Collection entries

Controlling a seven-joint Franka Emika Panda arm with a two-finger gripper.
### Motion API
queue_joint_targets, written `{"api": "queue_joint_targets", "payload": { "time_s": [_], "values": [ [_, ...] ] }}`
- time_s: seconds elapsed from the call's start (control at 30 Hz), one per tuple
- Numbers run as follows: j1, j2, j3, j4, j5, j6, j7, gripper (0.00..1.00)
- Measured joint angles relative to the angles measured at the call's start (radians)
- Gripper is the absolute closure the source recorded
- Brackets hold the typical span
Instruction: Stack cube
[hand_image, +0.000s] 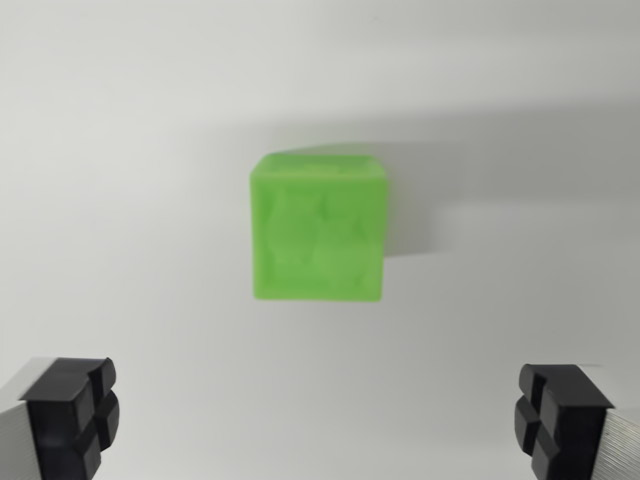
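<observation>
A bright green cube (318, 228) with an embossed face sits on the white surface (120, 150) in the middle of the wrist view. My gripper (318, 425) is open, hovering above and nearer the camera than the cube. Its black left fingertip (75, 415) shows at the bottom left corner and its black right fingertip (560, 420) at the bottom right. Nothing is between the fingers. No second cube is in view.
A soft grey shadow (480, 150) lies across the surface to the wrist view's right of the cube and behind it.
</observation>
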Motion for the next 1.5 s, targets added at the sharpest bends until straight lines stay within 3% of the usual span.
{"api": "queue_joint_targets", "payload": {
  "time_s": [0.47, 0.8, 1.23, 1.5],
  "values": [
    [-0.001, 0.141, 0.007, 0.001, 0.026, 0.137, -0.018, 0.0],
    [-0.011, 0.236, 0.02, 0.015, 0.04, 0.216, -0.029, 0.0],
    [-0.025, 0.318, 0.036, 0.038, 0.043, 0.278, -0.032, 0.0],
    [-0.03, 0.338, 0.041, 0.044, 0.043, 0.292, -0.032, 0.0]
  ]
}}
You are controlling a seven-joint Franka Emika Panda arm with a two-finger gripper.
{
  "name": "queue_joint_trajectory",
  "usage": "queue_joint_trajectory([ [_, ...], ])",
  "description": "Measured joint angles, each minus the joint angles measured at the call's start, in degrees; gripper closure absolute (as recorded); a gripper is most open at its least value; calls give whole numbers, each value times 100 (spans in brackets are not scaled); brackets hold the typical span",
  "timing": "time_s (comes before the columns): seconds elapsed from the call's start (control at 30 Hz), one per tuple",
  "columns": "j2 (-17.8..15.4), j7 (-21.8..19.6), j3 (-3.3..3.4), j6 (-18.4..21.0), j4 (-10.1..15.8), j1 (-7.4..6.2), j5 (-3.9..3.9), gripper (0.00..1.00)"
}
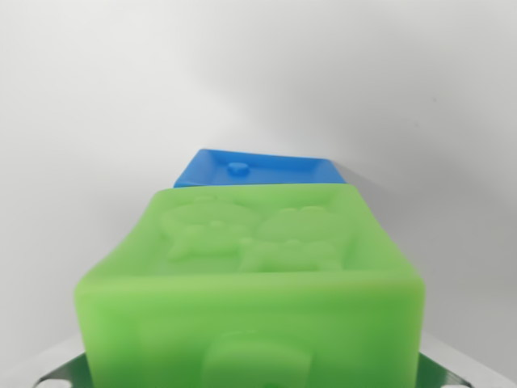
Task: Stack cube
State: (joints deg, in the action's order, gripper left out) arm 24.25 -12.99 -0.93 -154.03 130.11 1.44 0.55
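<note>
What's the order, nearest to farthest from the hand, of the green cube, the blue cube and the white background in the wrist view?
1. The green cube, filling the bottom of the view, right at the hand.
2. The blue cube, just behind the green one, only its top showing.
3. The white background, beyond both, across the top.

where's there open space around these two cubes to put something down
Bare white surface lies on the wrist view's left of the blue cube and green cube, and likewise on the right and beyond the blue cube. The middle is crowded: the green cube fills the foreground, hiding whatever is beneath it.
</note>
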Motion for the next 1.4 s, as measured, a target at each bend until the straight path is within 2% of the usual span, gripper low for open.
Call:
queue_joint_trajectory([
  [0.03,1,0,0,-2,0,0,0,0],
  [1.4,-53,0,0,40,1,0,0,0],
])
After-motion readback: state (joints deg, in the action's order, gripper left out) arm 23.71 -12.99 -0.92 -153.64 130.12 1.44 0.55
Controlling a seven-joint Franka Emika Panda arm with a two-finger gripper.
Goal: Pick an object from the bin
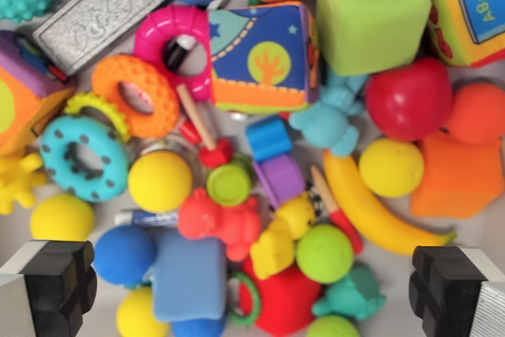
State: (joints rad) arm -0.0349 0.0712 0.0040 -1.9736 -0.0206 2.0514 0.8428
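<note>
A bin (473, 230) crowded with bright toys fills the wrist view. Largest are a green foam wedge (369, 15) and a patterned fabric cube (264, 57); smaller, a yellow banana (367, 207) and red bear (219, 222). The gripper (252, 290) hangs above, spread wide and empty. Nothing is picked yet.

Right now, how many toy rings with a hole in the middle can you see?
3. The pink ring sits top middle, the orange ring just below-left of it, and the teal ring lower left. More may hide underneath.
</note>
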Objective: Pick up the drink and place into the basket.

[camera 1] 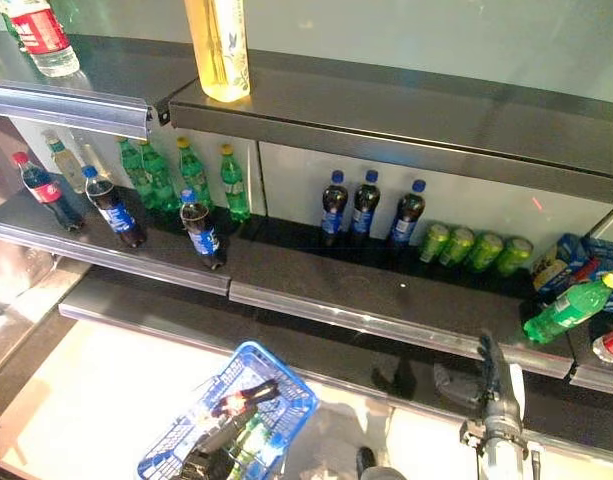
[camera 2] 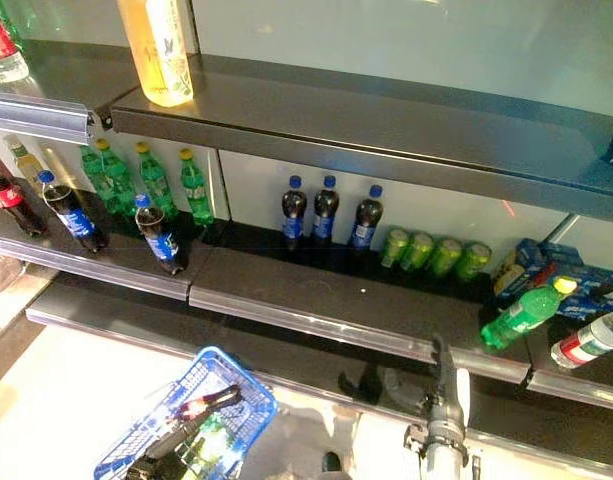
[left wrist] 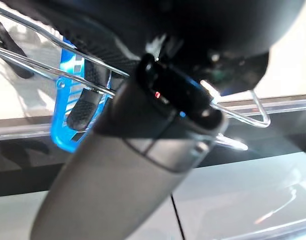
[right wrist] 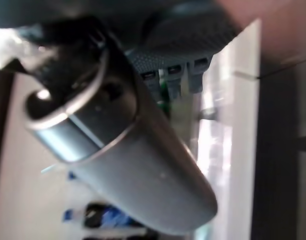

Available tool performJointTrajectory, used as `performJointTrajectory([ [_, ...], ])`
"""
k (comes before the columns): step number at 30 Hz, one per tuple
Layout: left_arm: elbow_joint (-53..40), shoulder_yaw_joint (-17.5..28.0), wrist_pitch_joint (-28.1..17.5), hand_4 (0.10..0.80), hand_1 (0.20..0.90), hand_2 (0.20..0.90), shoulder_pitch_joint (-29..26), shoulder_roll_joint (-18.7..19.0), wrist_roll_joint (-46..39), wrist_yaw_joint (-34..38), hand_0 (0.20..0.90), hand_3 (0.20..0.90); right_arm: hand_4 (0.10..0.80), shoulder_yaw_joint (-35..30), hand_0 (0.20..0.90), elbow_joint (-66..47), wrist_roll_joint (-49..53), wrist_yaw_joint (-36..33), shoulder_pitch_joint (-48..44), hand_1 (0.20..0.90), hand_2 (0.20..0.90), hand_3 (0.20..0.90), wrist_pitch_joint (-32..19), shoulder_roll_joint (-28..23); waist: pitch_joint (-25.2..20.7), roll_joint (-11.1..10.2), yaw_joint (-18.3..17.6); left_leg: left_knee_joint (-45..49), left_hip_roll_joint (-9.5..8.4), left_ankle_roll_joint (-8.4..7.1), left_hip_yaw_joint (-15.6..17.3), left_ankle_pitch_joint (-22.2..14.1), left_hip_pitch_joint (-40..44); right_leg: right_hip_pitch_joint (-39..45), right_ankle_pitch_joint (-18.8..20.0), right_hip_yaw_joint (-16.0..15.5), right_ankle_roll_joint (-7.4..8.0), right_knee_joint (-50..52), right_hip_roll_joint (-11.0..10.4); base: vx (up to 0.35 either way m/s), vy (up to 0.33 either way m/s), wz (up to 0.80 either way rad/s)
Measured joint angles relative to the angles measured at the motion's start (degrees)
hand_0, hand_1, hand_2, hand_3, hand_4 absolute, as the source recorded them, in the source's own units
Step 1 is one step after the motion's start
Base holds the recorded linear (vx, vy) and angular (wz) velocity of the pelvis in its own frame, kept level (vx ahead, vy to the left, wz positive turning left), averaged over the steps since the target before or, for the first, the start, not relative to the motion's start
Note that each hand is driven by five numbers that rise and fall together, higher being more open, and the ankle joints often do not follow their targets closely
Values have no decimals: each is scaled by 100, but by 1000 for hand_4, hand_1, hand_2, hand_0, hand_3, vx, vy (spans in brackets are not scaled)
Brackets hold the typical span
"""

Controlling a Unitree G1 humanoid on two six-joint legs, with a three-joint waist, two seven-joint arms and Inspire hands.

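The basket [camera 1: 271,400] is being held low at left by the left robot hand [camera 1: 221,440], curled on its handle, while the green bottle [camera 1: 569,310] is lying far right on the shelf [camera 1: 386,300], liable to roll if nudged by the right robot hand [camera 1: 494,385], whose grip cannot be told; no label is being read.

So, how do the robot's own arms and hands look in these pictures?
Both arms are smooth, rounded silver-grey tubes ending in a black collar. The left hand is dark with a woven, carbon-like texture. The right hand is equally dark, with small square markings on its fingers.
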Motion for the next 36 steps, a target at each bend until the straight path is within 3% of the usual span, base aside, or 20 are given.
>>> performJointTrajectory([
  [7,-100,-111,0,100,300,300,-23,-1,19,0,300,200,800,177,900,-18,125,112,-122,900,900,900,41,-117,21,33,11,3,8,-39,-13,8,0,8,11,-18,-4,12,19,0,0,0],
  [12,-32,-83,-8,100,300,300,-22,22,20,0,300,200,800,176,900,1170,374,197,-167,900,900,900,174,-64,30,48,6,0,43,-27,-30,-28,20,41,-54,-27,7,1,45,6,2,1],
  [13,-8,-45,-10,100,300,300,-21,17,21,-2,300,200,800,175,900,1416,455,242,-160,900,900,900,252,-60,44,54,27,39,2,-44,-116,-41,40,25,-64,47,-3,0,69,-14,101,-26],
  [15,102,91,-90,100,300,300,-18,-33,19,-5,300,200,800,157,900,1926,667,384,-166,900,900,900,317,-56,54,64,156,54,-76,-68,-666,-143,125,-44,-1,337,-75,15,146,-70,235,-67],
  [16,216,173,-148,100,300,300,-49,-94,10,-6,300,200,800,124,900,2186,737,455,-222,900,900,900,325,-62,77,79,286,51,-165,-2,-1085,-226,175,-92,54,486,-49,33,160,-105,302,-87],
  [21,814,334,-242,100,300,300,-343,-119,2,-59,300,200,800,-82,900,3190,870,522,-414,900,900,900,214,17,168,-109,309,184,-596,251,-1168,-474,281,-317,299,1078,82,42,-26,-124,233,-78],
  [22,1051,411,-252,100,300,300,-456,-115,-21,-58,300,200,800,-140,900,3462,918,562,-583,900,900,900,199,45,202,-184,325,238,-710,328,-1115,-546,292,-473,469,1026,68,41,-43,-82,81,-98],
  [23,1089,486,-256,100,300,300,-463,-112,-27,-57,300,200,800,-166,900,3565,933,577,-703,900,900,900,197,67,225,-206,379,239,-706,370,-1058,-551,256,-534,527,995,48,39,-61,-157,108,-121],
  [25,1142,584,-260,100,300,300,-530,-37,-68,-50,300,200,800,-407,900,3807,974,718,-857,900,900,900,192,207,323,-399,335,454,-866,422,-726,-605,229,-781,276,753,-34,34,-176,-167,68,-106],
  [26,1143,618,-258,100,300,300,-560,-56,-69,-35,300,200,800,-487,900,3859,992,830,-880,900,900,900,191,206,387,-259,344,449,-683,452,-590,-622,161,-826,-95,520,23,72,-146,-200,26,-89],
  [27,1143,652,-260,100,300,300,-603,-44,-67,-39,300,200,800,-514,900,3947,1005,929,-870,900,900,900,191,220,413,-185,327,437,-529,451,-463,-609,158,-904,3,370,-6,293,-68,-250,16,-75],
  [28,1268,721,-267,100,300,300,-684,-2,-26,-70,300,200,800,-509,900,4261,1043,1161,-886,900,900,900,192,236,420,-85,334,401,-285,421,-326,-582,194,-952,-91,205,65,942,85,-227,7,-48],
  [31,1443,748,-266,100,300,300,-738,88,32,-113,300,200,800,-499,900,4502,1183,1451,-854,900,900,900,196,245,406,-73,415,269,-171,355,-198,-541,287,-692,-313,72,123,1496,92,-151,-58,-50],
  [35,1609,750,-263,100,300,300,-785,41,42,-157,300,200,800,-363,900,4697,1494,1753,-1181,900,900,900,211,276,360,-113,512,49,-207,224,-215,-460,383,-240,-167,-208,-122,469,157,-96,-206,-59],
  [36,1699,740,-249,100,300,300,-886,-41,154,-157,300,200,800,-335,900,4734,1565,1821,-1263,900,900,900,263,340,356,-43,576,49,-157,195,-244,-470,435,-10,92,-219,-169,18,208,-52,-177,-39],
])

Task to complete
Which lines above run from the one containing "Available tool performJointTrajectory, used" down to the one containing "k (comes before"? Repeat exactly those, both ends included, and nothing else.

Response area
Available tool performJointTrajectory, used as `performJointTrajectory([ [_, ...], ])`
"""
k (comes before the columns): step number at 30 Hz, one per tuple

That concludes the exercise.